PROBLEM TO WORK ON: Transcribe exactly, and without pictures, the lines from the one that contains "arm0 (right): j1" through the last line of the material.

DATA PROVIDED:
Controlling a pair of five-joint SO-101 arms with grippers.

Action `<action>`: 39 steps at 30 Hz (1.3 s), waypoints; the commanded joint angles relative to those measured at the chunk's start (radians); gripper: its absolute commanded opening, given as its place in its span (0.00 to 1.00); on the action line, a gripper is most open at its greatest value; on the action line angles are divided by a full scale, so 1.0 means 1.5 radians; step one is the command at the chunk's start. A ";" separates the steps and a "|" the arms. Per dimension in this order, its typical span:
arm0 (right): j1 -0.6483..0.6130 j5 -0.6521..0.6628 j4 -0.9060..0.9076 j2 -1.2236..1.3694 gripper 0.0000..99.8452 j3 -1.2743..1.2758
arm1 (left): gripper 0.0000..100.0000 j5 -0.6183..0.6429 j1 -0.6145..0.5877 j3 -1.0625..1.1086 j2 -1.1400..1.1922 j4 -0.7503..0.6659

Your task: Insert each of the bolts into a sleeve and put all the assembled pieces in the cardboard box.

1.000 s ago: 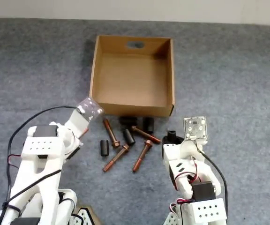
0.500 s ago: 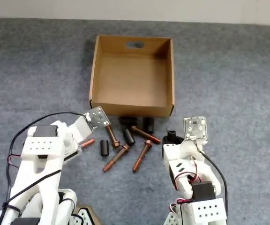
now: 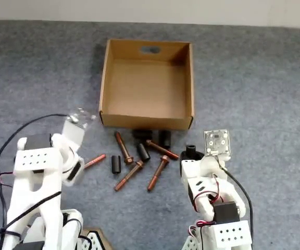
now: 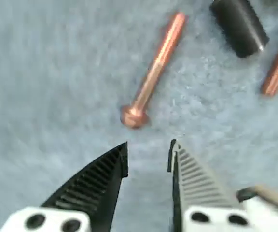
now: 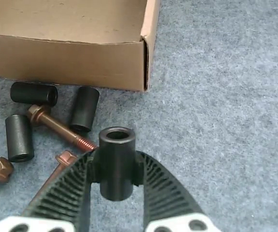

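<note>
White arms (image 3: pixel 35 161), black cables (image 3: pixel 244 190), ribbed black tool (image 4: pixel 147 153).

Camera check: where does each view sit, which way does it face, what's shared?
High view: fixed overhead, looking down on the cardboard box and loose bolts; left arm and right arm show.
Left wrist view: on the left wrist, looking down past the open left gripper at a lone bolt.
Right wrist view: on the right wrist, looking past the right gripper, shut on a held sleeve, toward the box.
Shared: high and right wrist, box and held sleeve; high and left wrist, lone bolt.
</note>
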 commanded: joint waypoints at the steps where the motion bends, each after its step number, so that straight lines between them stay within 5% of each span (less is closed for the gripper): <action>1: 0.007 -0.002 0.003 -0.011 0.01 -0.003 | 0.15 0.172 -0.007 0.029 0.001 -0.035; 18: 0.007 -0.002 0.003 -0.011 0.01 -0.003 | 0.15 0.442 -0.007 0.132 0.002 -0.426; 25: 0.007 -0.002 0.003 -0.011 0.01 -0.003 | 0.17 0.532 0.021 0.105 0.001 -0.394; 31: 0.007 -0.002 0.003 -0.011 0.01 -0.003 | 0.29 0.642 0.072 0.063 -0.004 -0.231; 39: 0.007 -0.002 0.003 -0.011 0.01 -0.003 | 0.29 0.606 0.062 0.077 -0.005 -0.237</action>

RESPONSE TO THIS EXERCISE:
arm0 (right): j1 -0.6483..0.6130 j5 -0.6521..0.6628 j4 -0.9060..0.9076 j2 -1.2236..1.3694 gripper 0.0000..99.8452 j3 -1.2743..1.2758
arm1 (left): gripper 0.0000..100.0000 j5 -0.6183..0.6429 j1 -0.6145..0.5877 j3 -1.0625..1.1086 j2 -1.1400..1.1922 j4 -0.7503..0.6659

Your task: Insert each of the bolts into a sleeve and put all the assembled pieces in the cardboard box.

1.000 s ago: 
0.500 s ago: 
now: 
now: 
now: 

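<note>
White arms (image 3: pixel 35 161), black cables (image 3: pixel 244 190), ribbed black tool (image 4: pixel 147 153).

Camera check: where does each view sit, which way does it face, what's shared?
High view: fixed overhead, looking down on the cardboard box and loose bolts; left arm and right arm show.
Left wrist view: on the left wrist, looking down past the open left gripper at a lone bolt.
Right wrist view: on the right wrist, looking past the right gripper, shut on a held sleeve, toward the box.
Shared: high and right wrist, box and held sleeve; high and left wrist, lone bolt.
</note>
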 commanded: joint waypoints at the steps where the motion bends, each after its step number, so that straight lines between them stay within 5% of each span (less is closed for the gripper): <action>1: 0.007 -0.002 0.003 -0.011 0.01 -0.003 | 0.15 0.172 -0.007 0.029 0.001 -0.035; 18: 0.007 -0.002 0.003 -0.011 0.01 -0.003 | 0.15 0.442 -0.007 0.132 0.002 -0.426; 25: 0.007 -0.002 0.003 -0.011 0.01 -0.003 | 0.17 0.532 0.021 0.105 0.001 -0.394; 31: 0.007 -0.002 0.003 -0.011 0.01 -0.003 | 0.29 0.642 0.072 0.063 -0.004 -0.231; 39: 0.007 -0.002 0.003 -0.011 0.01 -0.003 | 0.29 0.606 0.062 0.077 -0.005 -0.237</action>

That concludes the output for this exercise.